The Question Of Getting To Know Ourselves & John Calvin


I first began reading John Calvin while I was in seminary - mostly reading excerpts from his "Institutes of Christian Religion." Today, while in my study - I pulled it off the shelf again and began to read Chapter 1 of the first book of his Institutes. There I found a great answer to a very common contemporary question, "How am I to get know who I am?" His first "Book" in the Institutes is all about our knowledge of God. The first chapter is entitled, "The Knowledge of God and of Ourselves Mutually Connected. Nature of the Connection." (Great title!) There Calvin does not lead us to subjective answers to this question but instead calls us to meditate on the "face of God." (Now, if you haven't read it...the whole nature of this post will be for you to spend sometime reading him and meditating on the truths of just his first chapter).


Calvin calls us to meditate on God and when we do so - we find much about ourselves. Not that as we look into the "face of God" through the lens of Scripture that we somehow see ourselves as though looking into a mirror. No - but through looking upon His greatness, His majesty, His power, His holiness, His beauty, etc. we then are enabled to be humbled to begin on the pathway of "getting to know ourselves." He writes:


"For, since we are all naturally prone to hypocrisy, any empty semblance of righteousness is quite enough to satisfy us instead of righteousness itself.
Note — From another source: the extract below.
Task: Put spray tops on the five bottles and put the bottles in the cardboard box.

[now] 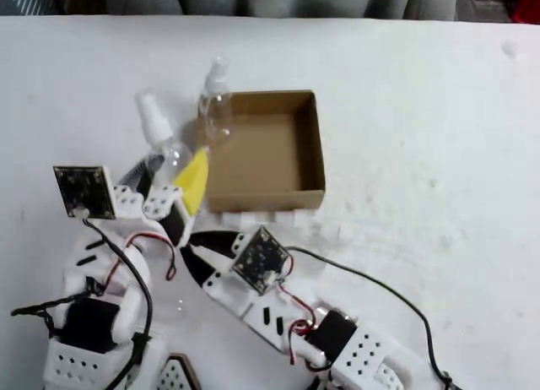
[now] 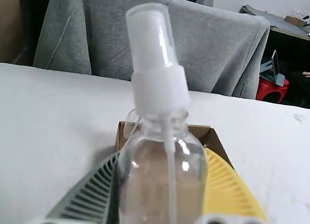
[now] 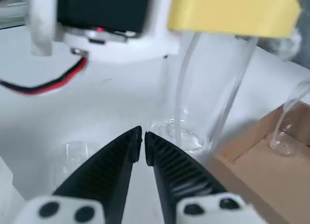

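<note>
My left gripper (image 1: pixel 170 176) is shut on a clear bottle (image 1: pixel 171 152) with a white spray top (image 2: pixel 156 64), holding it upright just left of the cardboard box (image 1: pixel 319 145). The bottle (image 2: pixel 162 175) sits between a grey and a yellow finger (image 2: pixel 231 190). A second clear bottle (image 1: pixel 216 110) with a spray top stands in the box's far-left corner, and its base (image 3: pixel 286 132) can be seen inside the box wall (image 3: pixel 242 153). My right gripper (image 1: pixel 191 253) is shut and empty, its black fingertips (image 3: pixel 135 136) low over the table near the held bottle's base (image 3: pixel 193 132).
A small clear cap (image 3: pixel 73 153) lies on the white table close to the right gripper. Both arm bases and their cables (image 1: pixel 371 289) crowd the near edge. A grey-draped chair (image 2: pixel 213 44) stands beyond the table's far edge. The table right of the box is open.
</note>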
And since nothing appears within us or around us that is not tainted with very great impurity, so long as we keep our mind within the confines of human pollution, anything which is in some small degree less defiled delights us as if it were most pure: just as an eye, to which nothing but black had been previously presented, deems an object of a whitish, or even of a brownish hue, to be perfectly white...So long as we do not look beyond the earth, we are quite pleased with our own righteousness, wisdom and virtue; we address ourselves in the most flattering terms, and seem only less than demigods."


This is why I love John Calvin, because he loves the "Greatness of God." Oh friend - in all our searching - may our hearts ache for the knowledge of God! May I ache for the knowledge of the Holy beyond knowledge of myself! And when we learn of the holy - I am driven to look for a Substitute and there at the Cross is mine! The One Who "got to know us" - by being made one of us - the Perfect Man - Jesus Christ! May we spend our days as we "know ourselves" finding ourselves running to the Cross - and there by the work of the Spirit, we are made to know ourselves changing into His likeness! Too often - I have a high view of myself and a low view of God. Oh what a day that will be when we see "true white" - - and rejoice in His purity, unlike anything we could ever imagine! For now, we only see particular "hues" - but all by grace we will see Him - we will then know Him.


I will end this post with this quote: "Though the knowledge of God and the knowledge of ourselves are bound together by a mutual tie, due arrangement requires that we treat the former in the first place and then descend to the latter." May we treat "the former" - God in the first place and then - and only then descend to the latter!